— What you should do —
Could you transcribe exactly the lines below, from the line with "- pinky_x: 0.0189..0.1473" through the line with "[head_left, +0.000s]", and nothing else, leaving out the pictures?

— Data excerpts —
Segment Open
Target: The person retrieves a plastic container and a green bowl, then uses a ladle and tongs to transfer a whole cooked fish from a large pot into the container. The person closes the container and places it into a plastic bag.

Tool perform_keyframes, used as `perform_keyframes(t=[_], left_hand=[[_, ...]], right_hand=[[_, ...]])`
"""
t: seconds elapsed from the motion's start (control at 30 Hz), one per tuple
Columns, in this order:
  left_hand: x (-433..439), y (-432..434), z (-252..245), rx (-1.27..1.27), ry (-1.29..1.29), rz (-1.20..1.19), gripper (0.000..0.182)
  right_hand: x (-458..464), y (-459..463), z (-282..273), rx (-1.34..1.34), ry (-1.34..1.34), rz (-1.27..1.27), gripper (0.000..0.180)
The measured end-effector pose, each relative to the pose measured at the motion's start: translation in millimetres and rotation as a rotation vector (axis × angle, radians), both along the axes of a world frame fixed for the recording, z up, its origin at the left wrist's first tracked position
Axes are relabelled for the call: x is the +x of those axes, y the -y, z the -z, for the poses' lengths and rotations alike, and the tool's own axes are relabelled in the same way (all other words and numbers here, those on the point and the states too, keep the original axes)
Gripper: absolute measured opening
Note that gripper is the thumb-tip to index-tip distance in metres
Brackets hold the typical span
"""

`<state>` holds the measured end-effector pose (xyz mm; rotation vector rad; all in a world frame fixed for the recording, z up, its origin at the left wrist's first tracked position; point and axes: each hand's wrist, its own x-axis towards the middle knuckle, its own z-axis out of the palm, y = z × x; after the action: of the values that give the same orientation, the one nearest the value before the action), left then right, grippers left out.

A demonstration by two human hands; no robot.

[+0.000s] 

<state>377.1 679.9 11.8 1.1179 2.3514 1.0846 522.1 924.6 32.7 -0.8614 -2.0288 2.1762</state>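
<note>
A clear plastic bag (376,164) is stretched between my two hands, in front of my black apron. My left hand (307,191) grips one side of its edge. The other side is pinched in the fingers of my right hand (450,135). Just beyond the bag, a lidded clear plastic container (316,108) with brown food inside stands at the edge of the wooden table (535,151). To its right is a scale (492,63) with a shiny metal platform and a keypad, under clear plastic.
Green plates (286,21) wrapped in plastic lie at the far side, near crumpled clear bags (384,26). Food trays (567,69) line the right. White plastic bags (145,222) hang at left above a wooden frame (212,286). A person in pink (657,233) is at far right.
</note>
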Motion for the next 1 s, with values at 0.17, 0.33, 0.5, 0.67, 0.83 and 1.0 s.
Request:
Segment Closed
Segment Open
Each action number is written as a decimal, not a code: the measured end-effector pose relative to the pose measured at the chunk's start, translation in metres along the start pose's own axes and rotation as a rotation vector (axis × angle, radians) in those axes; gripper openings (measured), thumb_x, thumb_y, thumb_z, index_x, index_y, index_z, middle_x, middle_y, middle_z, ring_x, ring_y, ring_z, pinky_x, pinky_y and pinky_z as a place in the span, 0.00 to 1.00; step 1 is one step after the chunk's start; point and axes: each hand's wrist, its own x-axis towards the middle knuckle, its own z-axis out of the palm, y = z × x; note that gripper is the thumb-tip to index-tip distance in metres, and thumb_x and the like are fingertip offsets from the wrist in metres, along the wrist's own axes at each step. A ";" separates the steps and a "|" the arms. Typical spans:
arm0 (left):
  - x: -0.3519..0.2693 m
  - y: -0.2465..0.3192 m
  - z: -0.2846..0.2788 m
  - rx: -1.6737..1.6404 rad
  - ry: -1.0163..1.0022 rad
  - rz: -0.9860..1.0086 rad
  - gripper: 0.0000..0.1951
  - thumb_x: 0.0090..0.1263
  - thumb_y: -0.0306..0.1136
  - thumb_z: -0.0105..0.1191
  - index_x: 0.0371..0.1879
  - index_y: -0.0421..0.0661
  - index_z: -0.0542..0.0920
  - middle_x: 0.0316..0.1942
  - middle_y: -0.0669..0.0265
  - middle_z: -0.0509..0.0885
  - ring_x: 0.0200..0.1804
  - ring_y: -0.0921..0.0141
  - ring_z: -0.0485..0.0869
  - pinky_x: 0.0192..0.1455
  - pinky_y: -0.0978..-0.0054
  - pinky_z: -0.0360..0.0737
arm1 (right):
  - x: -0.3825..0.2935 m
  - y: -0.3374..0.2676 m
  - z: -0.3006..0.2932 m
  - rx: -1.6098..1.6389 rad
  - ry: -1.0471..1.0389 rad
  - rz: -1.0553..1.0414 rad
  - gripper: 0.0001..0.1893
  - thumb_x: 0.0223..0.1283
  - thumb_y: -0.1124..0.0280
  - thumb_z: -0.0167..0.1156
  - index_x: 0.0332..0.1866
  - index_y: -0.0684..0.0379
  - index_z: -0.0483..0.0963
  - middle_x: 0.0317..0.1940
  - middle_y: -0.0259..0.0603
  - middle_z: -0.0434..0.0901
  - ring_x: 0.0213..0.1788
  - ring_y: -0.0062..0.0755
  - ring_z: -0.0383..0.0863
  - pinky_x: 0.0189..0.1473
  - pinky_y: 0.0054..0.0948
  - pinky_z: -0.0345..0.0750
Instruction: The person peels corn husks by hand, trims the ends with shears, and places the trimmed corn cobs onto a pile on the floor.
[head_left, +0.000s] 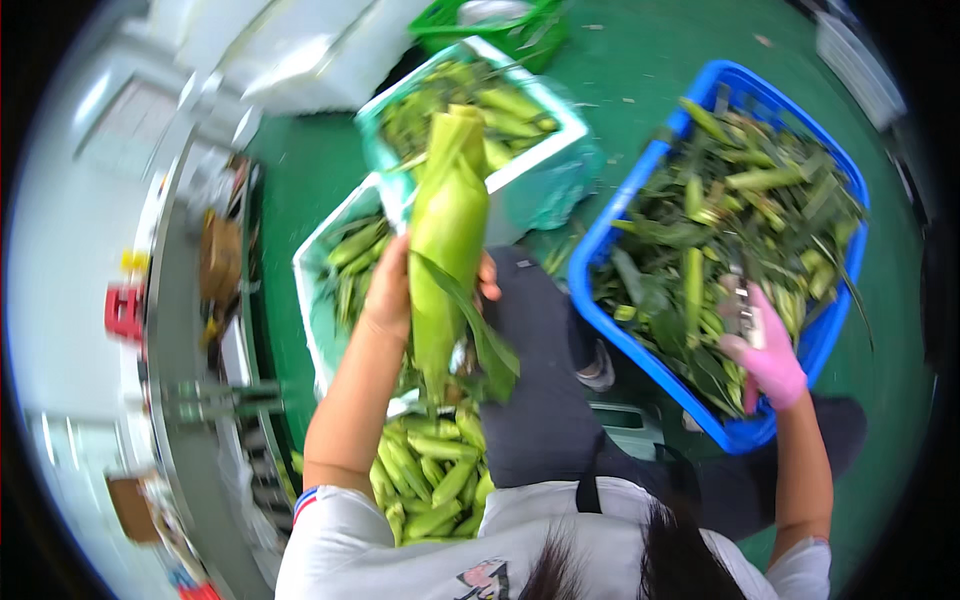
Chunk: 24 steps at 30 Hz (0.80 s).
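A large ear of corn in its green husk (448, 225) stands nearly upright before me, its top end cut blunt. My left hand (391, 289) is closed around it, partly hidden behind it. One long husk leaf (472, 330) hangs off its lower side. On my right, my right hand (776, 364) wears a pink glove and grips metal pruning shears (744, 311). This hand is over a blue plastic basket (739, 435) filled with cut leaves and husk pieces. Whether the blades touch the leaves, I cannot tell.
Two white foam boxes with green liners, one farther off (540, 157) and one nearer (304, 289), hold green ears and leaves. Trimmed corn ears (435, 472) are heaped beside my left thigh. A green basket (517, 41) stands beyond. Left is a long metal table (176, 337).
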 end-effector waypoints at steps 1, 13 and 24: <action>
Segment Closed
— Answer below —
  - pinky_x: 0.0189..0.1473
  - pinky_y: 0.0054..0.0948
  - pinky_z: -0.0345..0.0750
Instruction: The person peels corn husks by hand, trims the ends with shears, and places the trimmed corn cobs onto a pile on the floor.
[head_left, +0.000s] 

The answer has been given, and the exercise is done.